EdA - Jacques Duchateau

Le concept de simplicité volontaire, vous connaissez? Les gens qui en font un mode de vie s’appellent les simplicitaires.

Leur but dans la vie, se débarrasser de tout ce qui est superficiel, ne vivre que du strict minimum nécessaire, au rythme des cycles de la nature.

Un de mes potes est allé jusqu’en Tchéquie pour réaliser un documentaire sur un couple de Belges expatriés (en Bohème, ça ne s’invente pas). Ils vivent dans une roulotte, sur une petite colline où ils passent le plus clair de leur temps à faire pousser des légumes à foison. De son film intitulé «Présent Simple», je retiens deux trucs: qu’il est possible de conserver des courgettes sous son lit tout l’hiver (ben oui, dans 14 m2, stocker des cucurbitacées, c’est pas facile).

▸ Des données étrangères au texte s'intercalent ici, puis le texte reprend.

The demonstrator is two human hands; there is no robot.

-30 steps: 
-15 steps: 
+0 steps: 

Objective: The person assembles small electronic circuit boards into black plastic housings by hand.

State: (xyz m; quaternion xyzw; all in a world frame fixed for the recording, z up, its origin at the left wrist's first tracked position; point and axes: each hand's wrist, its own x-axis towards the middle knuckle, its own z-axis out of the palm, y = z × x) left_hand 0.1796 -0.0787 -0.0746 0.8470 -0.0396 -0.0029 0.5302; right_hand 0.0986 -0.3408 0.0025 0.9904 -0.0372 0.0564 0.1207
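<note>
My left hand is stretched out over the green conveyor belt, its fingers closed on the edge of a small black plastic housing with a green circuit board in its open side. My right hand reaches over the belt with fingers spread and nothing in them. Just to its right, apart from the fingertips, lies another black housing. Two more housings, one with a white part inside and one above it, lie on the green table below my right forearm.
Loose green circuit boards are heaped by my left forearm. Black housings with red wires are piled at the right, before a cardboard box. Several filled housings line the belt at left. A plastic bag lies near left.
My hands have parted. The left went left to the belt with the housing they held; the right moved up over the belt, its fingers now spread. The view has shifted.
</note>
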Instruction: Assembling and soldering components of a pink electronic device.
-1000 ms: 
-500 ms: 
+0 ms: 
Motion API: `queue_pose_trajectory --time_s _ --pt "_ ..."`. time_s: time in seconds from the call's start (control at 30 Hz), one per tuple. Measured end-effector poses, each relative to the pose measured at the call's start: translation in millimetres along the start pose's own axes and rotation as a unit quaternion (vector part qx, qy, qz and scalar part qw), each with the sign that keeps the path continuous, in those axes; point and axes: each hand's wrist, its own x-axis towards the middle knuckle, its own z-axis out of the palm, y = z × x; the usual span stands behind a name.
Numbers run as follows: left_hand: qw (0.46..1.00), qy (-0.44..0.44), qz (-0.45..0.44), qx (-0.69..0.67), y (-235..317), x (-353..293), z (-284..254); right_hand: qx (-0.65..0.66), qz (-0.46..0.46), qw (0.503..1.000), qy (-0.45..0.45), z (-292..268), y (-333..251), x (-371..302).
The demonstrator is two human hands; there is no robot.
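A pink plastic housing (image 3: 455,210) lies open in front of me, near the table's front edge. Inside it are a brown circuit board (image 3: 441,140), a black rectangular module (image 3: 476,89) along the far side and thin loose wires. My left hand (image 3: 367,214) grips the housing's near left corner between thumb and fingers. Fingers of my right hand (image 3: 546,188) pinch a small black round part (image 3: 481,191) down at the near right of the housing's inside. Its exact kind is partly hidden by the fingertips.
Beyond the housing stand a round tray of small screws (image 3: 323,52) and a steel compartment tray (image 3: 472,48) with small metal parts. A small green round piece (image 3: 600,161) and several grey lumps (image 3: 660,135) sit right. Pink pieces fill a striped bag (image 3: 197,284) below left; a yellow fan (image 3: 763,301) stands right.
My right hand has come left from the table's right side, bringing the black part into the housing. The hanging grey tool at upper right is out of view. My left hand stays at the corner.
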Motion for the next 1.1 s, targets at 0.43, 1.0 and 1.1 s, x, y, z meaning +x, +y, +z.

Mais surtout: bon sang qu’il est bon de prendre le temps de faire les choses, de ne pas se presser, de ne pas compresser le temps en voulant faire rentrer 36 000 activités dans une petite horloge qui ne contient que 24 heures.

Comme les animaux, nous avons un rythme biologique qu’il faut respecter. Et pour faire les choses bien, pour en profiter et faire profiter les autres de son bonheur, il n’y a pas de secret: on ne peut pas être dans une course permanente qui, de toute façon, nous mènera tous au trou. Et franchement, speeder tout le temps, vivre dans le stress des aiguilles qui tournent, c’est le creuser un peu plus vite chaque jour, non?

Se lever en vitesse, bouffer sa tartine en vitesse, boire son café dans la bagnole, arriver déjà épuisé au bureau, travailler en vitesse, revenir en vitesse, faire les devoirs en vitesse, faire l’amour en vitesse, dormir en vitesse: vous m’expliquez le sens de tout ça?

Moi, c’est décidé: désormais je parle et je vis au présent simple.